WASHINGTON — Oklahoma was one of five states that got “younger” between 2011 and 2012, and the state's median age was more than a year lower last year than the national median, according to a new Census Bureau report.
Oklahoma's median age in 2012 was 36.2 years old, down from 36.3 in 2011. The national median age last year was 37.5 years old, up from 37.3 in the previous year.
The Census Bureau report also looked at expanding minority populations and noted that two counties in Oklahoma became majority-minority counties last year.
Texas County, where the Hispanic population has boomed because of pork processing plants, and Cherokee County, where the Cherokee Nation is based, were among the six U.S. counties that earned the distinction in 2012.
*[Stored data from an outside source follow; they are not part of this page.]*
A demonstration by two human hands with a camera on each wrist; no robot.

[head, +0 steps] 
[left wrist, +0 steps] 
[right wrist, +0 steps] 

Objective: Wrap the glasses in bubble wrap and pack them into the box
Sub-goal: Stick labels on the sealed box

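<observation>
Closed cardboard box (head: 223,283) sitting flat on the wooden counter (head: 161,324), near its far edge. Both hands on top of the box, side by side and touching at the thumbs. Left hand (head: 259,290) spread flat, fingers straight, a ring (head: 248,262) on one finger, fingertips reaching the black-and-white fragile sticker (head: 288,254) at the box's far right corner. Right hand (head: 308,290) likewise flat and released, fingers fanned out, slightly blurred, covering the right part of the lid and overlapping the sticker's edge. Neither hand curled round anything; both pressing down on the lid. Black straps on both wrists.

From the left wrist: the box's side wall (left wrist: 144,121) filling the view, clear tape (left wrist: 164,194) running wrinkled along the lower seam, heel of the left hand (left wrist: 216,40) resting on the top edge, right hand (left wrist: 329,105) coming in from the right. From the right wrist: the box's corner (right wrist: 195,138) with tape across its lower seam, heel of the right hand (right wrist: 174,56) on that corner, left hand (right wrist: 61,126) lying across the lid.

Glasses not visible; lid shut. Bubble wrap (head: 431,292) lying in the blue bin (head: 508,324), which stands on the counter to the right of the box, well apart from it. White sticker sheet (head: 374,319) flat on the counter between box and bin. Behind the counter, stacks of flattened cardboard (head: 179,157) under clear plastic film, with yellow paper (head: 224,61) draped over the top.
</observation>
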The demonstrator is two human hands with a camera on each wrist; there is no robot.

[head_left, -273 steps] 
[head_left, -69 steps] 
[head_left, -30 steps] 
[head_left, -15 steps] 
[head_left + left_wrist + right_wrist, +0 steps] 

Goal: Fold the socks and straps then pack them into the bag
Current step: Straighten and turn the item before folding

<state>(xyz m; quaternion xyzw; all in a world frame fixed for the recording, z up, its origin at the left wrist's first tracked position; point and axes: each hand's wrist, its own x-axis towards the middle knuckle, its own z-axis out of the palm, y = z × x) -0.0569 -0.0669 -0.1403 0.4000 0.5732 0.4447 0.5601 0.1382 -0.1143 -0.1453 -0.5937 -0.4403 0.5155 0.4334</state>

Three of the others were in Texas, and one was in North Carolina.
More than 11 percent — 353 — of the nation's 3,143 counties were majority-minority as of July 1, 2012, the Census Bureau reported.
Nationally, the population of children younger than 5 was 49.9 percent minority in 2012.
“The proportion of young children that is minority has been increasing since the 2010 census, and if this proportional growth continues, we expect that the crossover to majority-minority for this group will occur within the next couple of years,” acting Census Bureau Director Thomas Mesenbourg said.
Oklahoma's population of 3.81 million people in 2012 included 1,889,825 men and 1,924,995 women. The breakdown by age groups shows that men outnumber women in Oklahoma until middle age, when the number of women eclipses that of men.
There were more men than women in every age group in Oklahoma last year under 45.
Beginning with those between 45 and 49, women became the majority in every age group.
Of the Oklahomans 65 or older last year, 235,224 were men, and 299,023 were women.
Of those 85 or older, 22,338 were men, and 43,222 were women.
Only 10 states had more men than women in 2012, the Census Bureau report shows.
Besides Oklahoma, four states and the District of Columbia experienced a drop in the median age.
North Dakota, which has attracted thousands of oil-field workers in recent years, had the biggest drop — 0.5 years.
Other states with a decline were Hawaii, Alaska and Kansas.
According to the data, McIntosh County, in eastern Oklahoma, had the highest median age of the state's 77 counties — 48.1.
Payne County, which includes Stillwater and Oklahoma State University, had the lowest, at 27.2
Oklahoma County's median age was 34.2, the same as in 2011.
In the 2010 head count, the median age in Oklahoma County was 34.3.
The average age in Cleveland County last year was 33; in Canadian County, it was 35.8; in Pottawatomie County, it was 37.1; and in Logan County, it was 38.